• **Problem statement**
Give back only the lines in the records below from the one with "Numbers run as" to the one with "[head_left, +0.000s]", both inclusive, word for word.
=== Records for the task ===
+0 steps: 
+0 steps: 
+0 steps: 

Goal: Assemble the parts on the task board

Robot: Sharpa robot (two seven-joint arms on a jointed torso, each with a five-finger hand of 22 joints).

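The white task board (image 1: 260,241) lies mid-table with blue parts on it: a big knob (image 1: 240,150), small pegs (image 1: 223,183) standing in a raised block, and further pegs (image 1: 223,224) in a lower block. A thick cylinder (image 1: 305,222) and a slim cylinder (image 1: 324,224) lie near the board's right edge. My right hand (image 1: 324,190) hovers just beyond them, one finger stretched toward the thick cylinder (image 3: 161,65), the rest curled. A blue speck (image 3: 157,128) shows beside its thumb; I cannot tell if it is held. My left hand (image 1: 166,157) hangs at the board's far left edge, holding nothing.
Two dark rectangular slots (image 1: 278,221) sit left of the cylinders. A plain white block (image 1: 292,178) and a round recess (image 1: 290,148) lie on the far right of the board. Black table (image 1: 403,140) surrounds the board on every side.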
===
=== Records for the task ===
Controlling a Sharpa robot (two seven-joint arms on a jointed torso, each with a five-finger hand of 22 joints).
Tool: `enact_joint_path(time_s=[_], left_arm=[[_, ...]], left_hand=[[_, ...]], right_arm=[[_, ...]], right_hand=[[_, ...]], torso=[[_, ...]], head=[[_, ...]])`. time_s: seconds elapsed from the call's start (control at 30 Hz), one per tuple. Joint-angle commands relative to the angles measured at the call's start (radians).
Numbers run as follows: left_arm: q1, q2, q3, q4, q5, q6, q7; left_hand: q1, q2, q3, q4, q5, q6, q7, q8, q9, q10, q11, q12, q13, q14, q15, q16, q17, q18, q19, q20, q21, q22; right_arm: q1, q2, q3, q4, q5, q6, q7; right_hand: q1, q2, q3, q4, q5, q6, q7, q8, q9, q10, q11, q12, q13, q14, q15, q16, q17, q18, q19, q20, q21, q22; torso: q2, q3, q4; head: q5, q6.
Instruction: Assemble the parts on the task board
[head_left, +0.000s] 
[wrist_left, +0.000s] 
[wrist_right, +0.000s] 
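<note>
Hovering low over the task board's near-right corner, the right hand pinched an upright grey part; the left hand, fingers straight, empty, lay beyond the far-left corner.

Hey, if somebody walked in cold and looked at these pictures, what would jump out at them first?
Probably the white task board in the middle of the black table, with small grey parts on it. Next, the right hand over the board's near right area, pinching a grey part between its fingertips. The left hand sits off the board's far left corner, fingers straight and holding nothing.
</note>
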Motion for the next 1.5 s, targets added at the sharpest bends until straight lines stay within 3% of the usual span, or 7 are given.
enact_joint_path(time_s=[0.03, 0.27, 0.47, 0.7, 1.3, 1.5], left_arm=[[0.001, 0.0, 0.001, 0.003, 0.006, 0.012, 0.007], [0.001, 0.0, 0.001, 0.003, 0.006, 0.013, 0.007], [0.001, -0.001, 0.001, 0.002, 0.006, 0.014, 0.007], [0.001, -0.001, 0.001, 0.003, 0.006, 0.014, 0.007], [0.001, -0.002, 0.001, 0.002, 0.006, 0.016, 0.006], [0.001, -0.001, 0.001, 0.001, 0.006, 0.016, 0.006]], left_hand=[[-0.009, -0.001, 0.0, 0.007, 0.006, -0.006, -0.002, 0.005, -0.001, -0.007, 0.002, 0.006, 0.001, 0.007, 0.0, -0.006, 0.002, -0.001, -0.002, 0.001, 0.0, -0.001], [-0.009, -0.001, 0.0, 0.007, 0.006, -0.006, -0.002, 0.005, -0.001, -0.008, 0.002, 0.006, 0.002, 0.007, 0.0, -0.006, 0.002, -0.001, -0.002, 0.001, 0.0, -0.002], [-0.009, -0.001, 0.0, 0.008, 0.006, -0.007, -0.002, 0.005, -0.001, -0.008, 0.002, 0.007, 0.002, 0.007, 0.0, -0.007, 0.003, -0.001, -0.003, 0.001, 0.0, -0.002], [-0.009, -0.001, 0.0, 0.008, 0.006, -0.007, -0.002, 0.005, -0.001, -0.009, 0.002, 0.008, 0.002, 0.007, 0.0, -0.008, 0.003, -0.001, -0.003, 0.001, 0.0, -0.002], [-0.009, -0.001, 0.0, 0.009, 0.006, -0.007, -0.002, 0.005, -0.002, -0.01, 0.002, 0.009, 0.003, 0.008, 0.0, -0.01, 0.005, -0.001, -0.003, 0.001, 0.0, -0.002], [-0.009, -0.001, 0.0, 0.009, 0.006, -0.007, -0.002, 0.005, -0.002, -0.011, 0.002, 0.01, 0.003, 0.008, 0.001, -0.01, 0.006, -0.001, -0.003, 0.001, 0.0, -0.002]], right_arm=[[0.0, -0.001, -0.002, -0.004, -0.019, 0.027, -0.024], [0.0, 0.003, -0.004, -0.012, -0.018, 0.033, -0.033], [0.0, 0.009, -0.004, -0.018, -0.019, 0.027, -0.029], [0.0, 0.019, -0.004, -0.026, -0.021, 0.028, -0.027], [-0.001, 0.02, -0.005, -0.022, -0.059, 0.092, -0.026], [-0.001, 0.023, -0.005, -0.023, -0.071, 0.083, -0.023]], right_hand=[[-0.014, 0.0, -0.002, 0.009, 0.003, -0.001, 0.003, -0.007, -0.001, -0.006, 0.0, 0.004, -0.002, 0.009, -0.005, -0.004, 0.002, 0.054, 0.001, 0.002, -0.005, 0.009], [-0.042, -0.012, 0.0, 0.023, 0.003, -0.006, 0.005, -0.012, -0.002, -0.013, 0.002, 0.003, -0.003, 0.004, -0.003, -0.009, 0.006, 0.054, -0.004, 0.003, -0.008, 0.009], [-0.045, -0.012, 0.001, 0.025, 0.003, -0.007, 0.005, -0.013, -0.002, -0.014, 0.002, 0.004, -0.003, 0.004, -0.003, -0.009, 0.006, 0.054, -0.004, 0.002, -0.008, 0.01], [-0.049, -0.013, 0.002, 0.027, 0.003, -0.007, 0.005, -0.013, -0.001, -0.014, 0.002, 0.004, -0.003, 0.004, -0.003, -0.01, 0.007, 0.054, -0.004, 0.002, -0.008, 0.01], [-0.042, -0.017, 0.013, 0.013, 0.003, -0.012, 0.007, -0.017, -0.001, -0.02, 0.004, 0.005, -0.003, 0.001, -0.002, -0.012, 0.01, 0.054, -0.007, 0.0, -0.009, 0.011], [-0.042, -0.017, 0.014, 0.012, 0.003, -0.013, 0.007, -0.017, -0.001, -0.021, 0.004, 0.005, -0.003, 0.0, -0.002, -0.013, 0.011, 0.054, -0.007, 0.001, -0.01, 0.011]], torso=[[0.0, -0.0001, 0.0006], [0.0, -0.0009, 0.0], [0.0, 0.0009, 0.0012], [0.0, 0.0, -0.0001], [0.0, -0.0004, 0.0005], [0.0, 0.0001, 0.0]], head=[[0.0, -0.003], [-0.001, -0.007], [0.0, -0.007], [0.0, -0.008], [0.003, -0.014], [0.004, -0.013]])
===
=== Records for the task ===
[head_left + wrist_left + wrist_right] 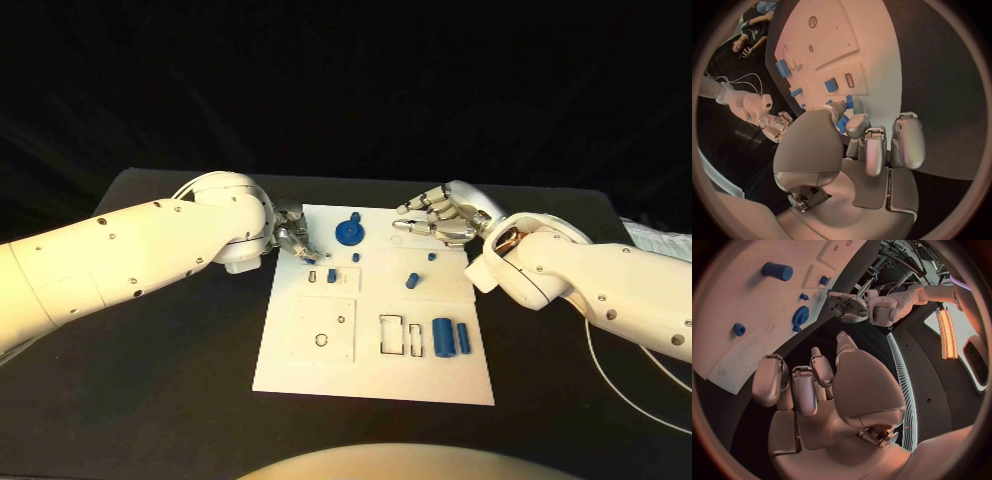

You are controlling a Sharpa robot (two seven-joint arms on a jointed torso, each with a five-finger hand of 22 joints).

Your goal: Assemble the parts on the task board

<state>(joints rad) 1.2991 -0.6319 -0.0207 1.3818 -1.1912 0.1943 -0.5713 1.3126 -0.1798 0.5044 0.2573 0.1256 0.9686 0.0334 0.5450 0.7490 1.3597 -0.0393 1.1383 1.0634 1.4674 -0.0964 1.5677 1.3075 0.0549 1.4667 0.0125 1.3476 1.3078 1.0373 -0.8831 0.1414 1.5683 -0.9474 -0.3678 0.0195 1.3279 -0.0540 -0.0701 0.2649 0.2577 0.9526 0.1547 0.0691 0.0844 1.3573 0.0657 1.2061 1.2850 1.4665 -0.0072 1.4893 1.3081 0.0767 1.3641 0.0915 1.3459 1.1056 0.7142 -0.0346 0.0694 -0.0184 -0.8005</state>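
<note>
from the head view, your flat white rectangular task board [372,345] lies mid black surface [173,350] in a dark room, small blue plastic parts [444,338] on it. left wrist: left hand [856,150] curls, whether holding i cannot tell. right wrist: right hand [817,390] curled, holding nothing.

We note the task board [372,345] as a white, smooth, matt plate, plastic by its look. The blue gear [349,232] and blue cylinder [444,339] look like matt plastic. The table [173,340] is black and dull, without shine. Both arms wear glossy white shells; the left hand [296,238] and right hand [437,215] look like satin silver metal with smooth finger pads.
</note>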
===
• **Answer for the task**
Numbers run as follows: left_arm: q1, q2, q3, q4, q5, q6, q7; left_hand: q1, q2, q3, q4, q5, q6, q7, q8, q9, q10, q11, q12, q13, q14, q15, q16, q17, q18, q19, q20, q21, q22; right_arm: q1, q2, q3, q4, q5, q6, q7; right_hand: q1, q2, q3, q4, q5, q6, q7, q8, q9, q10, q11, q12, q13, q14, q15, q16, q17, q18, q19, q20, q21, q22; torso: q2, q3, q4; head: q5, q6.
Instruction: Assemble the parts on the task board
[head_left, +0.000s] 

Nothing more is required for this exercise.